**Work required**
The required answer is an exact copy of every line from the beginning of the entries through the line with "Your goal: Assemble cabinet", with all pictures omitted.

Items from a dataset:
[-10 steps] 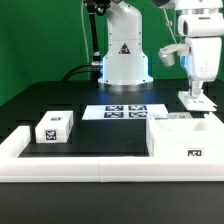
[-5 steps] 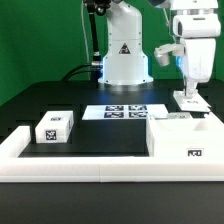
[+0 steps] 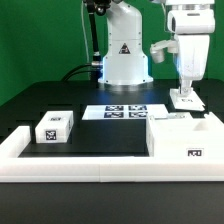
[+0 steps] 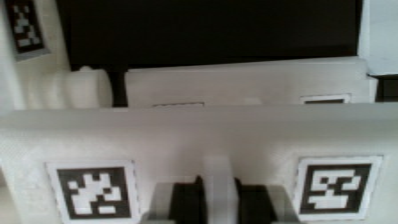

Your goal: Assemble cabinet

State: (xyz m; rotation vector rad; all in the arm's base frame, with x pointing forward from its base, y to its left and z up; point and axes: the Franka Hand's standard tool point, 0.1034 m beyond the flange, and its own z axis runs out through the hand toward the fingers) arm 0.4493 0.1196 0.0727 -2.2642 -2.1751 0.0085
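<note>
The cabinet (image 3: 184, 137) is a large white open box with a tag on its front, at the exterior view's right by the front rail. My gripper (image 3: 186, 92) hangs above and behind it, shut on a small white tagged panel (image 3: 186, 100) held clear of the table. In the wrist view the dark fingers (image 4: 183, 202) pinch a thin white edge of this panel (image 4: 214, 150), which carries two tags. The cabinet (image 4: 231, 85) lies blurred beyond it.
A small white tagged block (image 3: 53, 127) sits at the exterior view's left. The marker board (image 3: 125, 111) lies in the middle in front of the robot base (image 3: 124, 60). A long low white border rail (image 3: 90, 167) runs along the front and left.
My gripper has moved toward the exterior view's left and slightly up, carrying the white panel with it. The cabinet and the small block have not moved.
</note>
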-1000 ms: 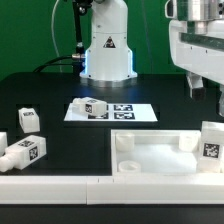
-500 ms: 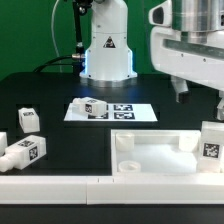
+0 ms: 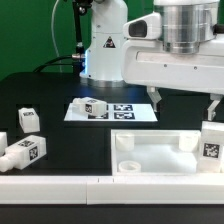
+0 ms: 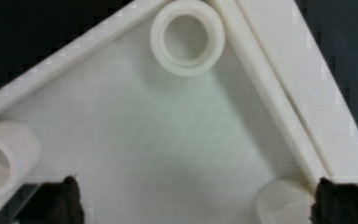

**Task solution**
[-10 steps] 
[-5 steps] 
[+0 steps] 
[+0 steps] 

Your goal: Assemble cabinet

No further response is needed.